FICO credit scores are generated by Fair Isaac Corporation. The need for a standard credit score for the industry to assess risk led to the development of these scores for consumer use in the late 1980s.
FICO scores are three-digit numbers ranging from 300 to 850, with 850 being the best score. FICO scores are calculated based on information included in consumer credit reports. There are five factors that go into the calculation:
- Payment history: Payment history accounts for 33.5 percent of your FICO credit scores While missing or late payments can cost you credit score points, on-time payments can improve your score.
- The percentage of available credit that is used at any given time is known as credit utilization. This factor accounts for 30% of FICO score calculations.
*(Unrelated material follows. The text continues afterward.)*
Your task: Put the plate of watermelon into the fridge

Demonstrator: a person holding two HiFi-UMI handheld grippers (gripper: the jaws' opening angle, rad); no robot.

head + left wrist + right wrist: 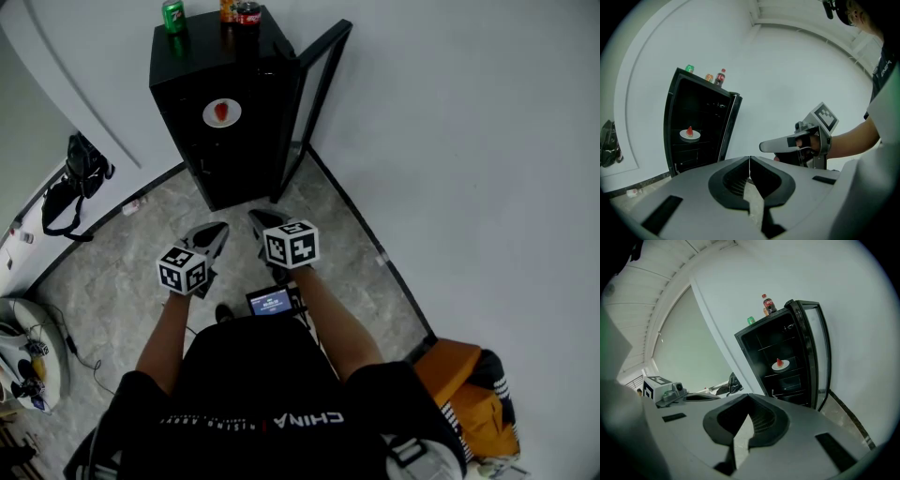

- Credit age: Credit age is a measure of how long a person has typically used credit. The older someones credit age is, the better. This factor accounts for 15% of FICO credit score calculations.
- FICO also takes into account the variety of credit that an individual has access to. e. , installment loans versus revolving credit). Credit mix makes up 10% of FICO credit score calculations.
- Credit inquiries: Credit inquiries account for the 2010 percent of your FICO credit score After a hard credit check, a new inquiry is recorded on your credit report. Examining your own credit reports does not impact your credit score or result in a hard credit pull.
FICO generates multiple versions of its credit scores, which are designed for different lending situations. Depending on the data used to calculate your credit scores from your credit reports, you could have one of thirty distinct FICO credit scores.
For example, credit decisions frequently use FICO 8 and FICO 9, but less frequently use the more recent FICO 10, which includes trended data.
Do Lenders Use FICO Scores or Other Credit Scores?
Lenders will probably check at least one of your credit scores when you apply for loans or credit lines. While most lenders base their decisions on FICO credit scores, it’s possible that they’ll use another model to decide whether to approve your application for a loan or credit line.